> _What you have to do_: Provide the count of lines below where "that" occurs, with no other output.

============================================================

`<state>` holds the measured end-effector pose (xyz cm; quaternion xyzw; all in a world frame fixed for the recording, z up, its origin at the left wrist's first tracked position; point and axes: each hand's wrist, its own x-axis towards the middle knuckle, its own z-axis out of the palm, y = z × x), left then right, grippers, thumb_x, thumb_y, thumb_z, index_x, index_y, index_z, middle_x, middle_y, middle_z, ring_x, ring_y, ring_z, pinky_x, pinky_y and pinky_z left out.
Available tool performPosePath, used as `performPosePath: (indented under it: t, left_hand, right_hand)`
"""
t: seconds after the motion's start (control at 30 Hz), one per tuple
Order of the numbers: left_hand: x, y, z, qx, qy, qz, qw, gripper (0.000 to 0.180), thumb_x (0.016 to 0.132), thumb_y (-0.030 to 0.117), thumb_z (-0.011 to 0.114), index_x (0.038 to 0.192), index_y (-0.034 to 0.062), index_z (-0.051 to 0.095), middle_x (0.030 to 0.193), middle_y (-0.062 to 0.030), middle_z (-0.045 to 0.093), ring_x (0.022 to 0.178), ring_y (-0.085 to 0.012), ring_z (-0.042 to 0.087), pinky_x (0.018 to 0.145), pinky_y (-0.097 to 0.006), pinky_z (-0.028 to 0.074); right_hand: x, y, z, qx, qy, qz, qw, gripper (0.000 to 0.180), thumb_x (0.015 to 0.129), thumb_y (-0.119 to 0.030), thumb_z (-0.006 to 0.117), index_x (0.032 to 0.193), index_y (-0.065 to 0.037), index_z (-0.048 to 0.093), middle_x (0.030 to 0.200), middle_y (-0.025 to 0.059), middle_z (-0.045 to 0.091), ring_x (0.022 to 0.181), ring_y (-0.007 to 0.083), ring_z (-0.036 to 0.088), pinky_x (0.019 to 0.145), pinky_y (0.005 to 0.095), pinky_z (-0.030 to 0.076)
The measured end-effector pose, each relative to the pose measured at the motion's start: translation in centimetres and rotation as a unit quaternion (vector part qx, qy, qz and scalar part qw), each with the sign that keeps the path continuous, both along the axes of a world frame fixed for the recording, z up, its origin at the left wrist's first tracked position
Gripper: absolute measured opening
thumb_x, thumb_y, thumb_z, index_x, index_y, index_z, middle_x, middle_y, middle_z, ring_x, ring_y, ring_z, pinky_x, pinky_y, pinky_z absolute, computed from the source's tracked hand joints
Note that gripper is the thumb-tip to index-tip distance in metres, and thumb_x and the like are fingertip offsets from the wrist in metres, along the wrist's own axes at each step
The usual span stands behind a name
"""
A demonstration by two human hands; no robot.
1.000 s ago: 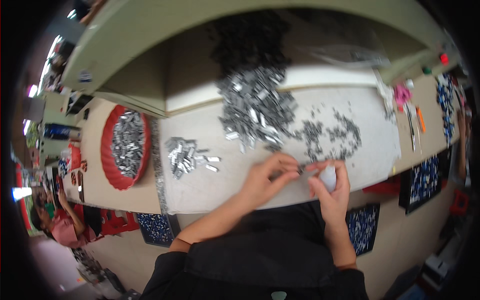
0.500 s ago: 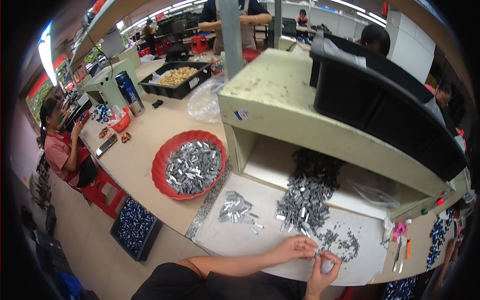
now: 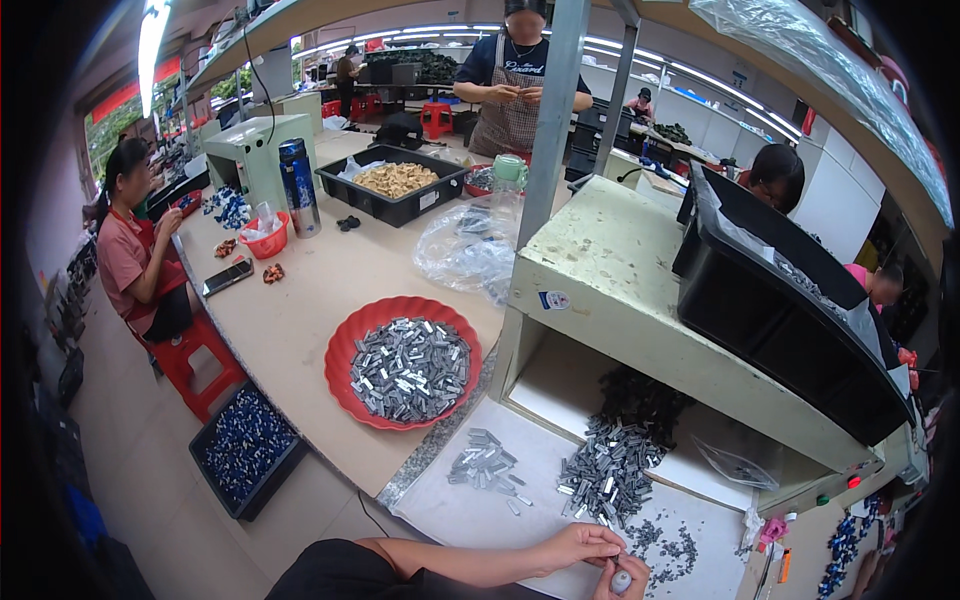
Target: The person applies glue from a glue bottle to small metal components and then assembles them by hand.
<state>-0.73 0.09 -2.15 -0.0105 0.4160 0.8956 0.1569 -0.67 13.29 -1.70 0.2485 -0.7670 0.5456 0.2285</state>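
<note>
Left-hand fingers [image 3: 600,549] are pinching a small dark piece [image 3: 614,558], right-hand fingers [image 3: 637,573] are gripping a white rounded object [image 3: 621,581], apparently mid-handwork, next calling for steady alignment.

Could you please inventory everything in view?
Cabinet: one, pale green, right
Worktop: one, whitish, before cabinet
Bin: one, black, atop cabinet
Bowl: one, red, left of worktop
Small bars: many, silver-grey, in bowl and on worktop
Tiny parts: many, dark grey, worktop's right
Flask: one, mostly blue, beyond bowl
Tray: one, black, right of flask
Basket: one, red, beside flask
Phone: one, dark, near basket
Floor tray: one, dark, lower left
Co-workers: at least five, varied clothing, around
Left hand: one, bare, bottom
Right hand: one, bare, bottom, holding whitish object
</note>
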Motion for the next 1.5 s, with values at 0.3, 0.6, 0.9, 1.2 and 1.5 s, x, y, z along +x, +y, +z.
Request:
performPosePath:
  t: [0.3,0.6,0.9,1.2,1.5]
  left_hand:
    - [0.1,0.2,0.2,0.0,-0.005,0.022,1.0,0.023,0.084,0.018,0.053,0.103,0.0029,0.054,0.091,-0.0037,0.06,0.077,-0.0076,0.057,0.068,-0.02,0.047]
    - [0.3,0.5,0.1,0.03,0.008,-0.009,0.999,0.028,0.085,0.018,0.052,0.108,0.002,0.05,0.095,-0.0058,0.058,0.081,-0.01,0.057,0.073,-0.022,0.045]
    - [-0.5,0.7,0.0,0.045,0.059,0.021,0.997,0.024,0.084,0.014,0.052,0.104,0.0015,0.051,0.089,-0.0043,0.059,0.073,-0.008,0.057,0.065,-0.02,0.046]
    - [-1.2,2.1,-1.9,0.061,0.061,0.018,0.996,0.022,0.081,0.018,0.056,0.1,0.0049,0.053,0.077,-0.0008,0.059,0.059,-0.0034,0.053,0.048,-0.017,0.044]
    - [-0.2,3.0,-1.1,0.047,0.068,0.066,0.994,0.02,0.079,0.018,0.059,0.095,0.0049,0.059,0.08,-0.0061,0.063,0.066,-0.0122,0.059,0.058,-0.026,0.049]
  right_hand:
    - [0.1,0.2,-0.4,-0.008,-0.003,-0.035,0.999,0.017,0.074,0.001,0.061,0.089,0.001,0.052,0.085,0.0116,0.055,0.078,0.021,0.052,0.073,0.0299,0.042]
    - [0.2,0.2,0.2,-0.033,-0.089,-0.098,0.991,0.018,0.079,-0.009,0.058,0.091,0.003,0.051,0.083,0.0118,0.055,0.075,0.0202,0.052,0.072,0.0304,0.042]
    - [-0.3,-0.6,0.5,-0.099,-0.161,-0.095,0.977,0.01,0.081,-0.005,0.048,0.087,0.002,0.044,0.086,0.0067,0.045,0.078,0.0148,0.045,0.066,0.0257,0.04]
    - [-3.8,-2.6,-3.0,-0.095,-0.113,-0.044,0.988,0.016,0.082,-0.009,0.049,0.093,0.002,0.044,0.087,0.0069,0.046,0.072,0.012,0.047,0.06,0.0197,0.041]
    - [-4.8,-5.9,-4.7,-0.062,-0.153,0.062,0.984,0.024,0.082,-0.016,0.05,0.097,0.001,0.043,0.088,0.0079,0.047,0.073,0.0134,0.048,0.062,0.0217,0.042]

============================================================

> _Solution for this problem_: 2